How much does Atlanta commercial property insurance cost?

There are several factors that affect the cost of your commercial property insurance.


Perhaps you would rather not think about what would happen to your business if a fire hit or you had to weather a winter storm. We get it – there are way more fun things to be thinking about than doom and gloom. But since you’re a business owner and understand that things rarely go as planned, you’re here, reading about property insurance. You know that you need to protect yourself from loss, but you’re probably wondering how much property insurance costs.

And that’s a great question, but the only problem is that it’s a little complicated.

There are a few things that influence the cost of commercial property insurance. We’ll explain some of the factors that go into determining your commercial property insurance rates.

Here we go:

1. The construction/material of your building.

When an insurance company is looking at the commercial property insurance for your business, they’re going to want to figure out how flammable your building is. Insurance companies don’t really like fire because it tends to be very destructive. Anyways, the material your premises is made of influences how flammable your business is, as certain materials are easier to catch on fire and burn.

The building material is so important that the Insurance Services Offices (ISO) has created a system of categories to describe the structure of a building for insurance purposes. The “Classes” as they’re called go from 1 – 6, with 1 being the most flammable and 6 being the least.

Here are the general categories:

  • Class 1: Frame
  • Class 2: Jointed Masonry
  • Class 3: Non-combustible
  • Class 4: Masonry, Non-combustible
  • Class 5: Modified Fire Resistive
  • Class 6: Fire Resistive

The reason we explain this is that the higher up on this list your building is, the less likely it is to catch fire – and if it does, you’ll probably be facing less damage because the material is more fire resistant. And all of that can translate to lower insurance rates.

2. What kind of work you do.

Your insurance rate depends on what kind of business you have and what kind of work you do.

To illustrate, let’s compare an auto repair shop with a retail store. The auto shop does welding and stores many chemicals and flammable liquids. The retail store, on the other hand, only has clothes. The auto repair shop is more likely to face a fire, so they’ll probably pay more for their insurance.

Bottom line, some things are more likely to burst into flames. And that affects your insurance rates.

Pro tip: Depending on your business, you may be able to get your property insurance in a business owner’s policy to save money.

3. Your building’s defenses against fire.

Bear with us as we talk about fire some more.

The more defenses your building has against fire, the better your insurance rates. Protecting your building can come from without (your local fire department) and within (fire controls installed in your building.)

As far as external protection from fire, the ISO has come up with a way to rank the quality of the fire department near you (as well as other fire control measures.) They score it on a scale from 1-10, with one being the best and 10 being the worst.
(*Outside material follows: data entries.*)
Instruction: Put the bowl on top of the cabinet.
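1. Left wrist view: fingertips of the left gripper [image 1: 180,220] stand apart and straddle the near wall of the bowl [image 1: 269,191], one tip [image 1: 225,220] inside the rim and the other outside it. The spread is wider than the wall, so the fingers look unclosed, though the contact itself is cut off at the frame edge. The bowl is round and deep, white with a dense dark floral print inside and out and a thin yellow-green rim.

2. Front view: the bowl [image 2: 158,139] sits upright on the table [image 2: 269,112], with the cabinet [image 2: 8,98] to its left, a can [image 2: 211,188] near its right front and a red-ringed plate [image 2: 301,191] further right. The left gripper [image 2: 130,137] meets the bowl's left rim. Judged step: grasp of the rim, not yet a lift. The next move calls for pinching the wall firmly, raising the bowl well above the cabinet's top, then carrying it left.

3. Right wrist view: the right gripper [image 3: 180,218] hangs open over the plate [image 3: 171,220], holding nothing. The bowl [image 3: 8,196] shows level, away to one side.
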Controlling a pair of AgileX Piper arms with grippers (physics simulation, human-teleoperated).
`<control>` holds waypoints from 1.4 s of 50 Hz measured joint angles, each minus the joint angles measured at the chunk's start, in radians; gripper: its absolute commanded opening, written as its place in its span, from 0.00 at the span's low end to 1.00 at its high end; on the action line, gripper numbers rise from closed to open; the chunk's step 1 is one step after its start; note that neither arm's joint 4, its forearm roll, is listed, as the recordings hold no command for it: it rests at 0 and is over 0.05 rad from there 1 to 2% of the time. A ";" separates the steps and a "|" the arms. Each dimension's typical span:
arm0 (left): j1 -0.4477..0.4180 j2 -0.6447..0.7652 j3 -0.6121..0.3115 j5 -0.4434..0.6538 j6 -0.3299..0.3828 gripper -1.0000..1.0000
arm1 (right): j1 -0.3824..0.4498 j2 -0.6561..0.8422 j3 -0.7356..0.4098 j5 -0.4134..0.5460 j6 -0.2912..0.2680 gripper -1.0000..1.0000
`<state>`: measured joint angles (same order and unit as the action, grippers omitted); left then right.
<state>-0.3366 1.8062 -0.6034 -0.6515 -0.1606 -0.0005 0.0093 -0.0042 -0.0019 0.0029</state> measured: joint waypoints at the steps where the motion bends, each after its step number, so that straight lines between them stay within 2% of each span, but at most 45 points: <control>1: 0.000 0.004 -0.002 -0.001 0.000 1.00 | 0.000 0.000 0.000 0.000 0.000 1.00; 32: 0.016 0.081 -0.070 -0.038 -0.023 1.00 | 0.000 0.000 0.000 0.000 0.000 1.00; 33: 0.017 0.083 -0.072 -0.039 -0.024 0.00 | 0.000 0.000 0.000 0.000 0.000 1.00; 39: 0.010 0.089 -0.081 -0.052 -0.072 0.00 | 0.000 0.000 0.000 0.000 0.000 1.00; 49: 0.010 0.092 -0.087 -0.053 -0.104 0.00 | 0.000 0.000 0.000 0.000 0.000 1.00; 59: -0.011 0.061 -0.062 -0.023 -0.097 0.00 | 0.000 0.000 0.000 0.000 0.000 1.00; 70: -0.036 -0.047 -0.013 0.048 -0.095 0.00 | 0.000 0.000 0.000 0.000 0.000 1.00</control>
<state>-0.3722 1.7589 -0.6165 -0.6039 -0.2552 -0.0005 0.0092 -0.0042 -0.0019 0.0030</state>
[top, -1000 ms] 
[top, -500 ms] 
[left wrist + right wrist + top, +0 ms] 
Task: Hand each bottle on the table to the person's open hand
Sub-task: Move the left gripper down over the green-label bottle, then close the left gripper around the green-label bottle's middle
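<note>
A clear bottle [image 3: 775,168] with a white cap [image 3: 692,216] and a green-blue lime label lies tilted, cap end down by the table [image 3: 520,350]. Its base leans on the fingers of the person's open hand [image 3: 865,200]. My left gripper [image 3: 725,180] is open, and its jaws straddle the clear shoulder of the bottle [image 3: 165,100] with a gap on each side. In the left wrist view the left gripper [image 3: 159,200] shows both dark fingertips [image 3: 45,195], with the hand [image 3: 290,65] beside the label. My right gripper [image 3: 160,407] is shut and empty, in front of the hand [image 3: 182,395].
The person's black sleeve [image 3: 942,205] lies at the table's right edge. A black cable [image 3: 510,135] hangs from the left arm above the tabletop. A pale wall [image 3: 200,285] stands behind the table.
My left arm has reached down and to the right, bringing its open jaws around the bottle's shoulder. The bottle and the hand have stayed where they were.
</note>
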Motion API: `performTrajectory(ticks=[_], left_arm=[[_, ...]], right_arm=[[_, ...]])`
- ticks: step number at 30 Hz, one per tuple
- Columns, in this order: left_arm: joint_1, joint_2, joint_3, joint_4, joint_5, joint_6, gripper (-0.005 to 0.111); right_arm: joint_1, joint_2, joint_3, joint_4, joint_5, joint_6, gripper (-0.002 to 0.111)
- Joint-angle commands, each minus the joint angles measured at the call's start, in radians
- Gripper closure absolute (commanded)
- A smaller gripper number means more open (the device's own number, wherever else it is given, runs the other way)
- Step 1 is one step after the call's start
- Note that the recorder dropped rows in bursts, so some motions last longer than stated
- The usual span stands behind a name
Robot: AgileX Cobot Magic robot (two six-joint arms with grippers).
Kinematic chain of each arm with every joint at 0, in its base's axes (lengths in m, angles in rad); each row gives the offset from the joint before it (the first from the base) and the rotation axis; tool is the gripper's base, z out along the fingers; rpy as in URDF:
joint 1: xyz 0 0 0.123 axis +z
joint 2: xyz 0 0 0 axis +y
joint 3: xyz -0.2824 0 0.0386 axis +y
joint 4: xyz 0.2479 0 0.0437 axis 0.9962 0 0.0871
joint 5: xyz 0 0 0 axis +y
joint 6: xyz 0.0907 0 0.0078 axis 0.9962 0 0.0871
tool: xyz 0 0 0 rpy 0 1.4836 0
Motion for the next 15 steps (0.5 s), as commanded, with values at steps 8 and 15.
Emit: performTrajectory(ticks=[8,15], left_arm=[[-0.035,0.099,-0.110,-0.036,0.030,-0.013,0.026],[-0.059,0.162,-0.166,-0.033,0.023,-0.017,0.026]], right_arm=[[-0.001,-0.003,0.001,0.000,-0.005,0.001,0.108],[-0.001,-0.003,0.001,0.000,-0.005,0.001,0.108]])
To come up with this number, they evaluate the quality of your local fire department, the available water supply, the effectiveness of your alarm system, and the strength of the communication system.

Of course, the insurance company isn’t just looking at your fire department. They’ll also look at your building’s firefighting tools. Do you have fire doors? Sprinklers? Fire extinguishers? An alarm system? These things can help minimize damage from a fire, something that insurance companies like to see.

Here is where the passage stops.